Direct sales — highest CPMs, negotiated directly with advertisers.
SSPs and open RTB auctions — competitive bidding for remaining inventory.
Ad networks — lower-CPM fallback for inventory that didn't clear in auction.

How Waterfalling Is Implemented

The publisher's AdOps team configures passback tags in the publisher's ad server and in each ad network's system. These passbacks are typically set up in fields labelled Fallback Ads, Passbacks, Redirects, or Default Ads, depending on the platform.

Each tier is configured to "pass back" to the next tier when it cannot fill an impression. For example, the premium ad network would be configured to pass back to the remnant ad network if no fill is available.

Waterfall Scenarios

Scenario 1

A direct deal with Advertiser #1 is available for the impression — the ad is served directly.

Waterfall scenario 1

Scenario 2

No direct deal matches the impression. The ad server moves to the next tier in the waterfall, querying the SSP or ad network for a fill.
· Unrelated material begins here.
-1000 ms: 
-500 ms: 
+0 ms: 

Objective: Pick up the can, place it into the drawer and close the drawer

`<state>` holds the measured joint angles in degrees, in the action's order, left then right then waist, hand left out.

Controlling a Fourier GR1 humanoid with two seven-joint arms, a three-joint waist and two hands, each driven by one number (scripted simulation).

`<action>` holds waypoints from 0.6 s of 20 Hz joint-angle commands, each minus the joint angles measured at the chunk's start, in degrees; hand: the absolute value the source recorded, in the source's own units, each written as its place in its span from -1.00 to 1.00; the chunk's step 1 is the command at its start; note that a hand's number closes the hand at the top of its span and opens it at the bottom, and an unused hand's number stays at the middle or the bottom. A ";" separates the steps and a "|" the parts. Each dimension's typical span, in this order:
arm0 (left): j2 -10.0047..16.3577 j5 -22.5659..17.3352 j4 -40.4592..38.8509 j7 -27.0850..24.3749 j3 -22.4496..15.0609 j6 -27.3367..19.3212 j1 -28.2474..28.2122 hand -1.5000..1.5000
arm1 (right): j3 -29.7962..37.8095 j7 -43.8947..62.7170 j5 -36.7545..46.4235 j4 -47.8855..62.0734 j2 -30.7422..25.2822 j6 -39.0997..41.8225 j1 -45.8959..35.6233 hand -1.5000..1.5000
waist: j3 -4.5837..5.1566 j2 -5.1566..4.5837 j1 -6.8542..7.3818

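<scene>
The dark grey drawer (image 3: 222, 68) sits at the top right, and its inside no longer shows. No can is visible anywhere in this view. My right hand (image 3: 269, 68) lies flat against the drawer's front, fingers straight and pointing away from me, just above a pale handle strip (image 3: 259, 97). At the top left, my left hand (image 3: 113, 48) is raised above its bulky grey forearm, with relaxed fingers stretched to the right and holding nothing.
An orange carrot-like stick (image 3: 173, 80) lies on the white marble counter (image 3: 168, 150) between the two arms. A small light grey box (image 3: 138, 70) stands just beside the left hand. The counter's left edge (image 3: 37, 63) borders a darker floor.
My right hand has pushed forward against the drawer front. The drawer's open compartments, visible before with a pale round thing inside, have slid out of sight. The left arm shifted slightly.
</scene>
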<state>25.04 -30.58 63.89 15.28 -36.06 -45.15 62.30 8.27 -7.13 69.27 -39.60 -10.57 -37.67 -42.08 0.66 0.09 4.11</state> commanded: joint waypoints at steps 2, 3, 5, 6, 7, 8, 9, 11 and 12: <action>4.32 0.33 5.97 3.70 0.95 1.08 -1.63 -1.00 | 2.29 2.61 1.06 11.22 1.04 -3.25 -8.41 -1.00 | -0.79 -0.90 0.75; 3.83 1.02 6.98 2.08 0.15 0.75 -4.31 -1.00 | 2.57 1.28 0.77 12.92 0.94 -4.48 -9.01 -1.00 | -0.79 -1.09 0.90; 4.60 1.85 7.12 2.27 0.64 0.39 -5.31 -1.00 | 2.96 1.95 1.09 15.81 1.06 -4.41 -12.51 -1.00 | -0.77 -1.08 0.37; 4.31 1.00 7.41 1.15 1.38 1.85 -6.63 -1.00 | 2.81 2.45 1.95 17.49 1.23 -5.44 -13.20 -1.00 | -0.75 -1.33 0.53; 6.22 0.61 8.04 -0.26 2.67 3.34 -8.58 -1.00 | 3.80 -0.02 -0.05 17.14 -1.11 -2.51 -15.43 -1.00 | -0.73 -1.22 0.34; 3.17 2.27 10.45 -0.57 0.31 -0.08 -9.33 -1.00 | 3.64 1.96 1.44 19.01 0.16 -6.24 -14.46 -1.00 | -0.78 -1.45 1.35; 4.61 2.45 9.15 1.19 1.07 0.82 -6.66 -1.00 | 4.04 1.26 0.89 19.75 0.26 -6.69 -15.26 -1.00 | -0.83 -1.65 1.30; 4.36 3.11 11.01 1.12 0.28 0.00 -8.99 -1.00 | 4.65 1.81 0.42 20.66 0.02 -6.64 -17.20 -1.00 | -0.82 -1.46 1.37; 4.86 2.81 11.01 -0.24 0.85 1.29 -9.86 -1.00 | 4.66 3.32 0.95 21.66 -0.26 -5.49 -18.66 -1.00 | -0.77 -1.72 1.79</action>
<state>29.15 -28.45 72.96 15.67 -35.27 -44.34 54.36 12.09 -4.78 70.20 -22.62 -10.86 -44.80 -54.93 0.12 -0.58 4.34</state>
The waterfall continues until either an ad is served or all available tiers have been exhausted — in which case a house ad or blank space may be displayed.

Understanding these media-buying methods — how they differ in execution, pricing, targeting depth, and supply chain structure — is foundational for anyone working within or building on top of programmatic infrastructure. Each method involves distinct trade-offs, and most publishers and advertisers use several in combination to optimize both revenue and reach.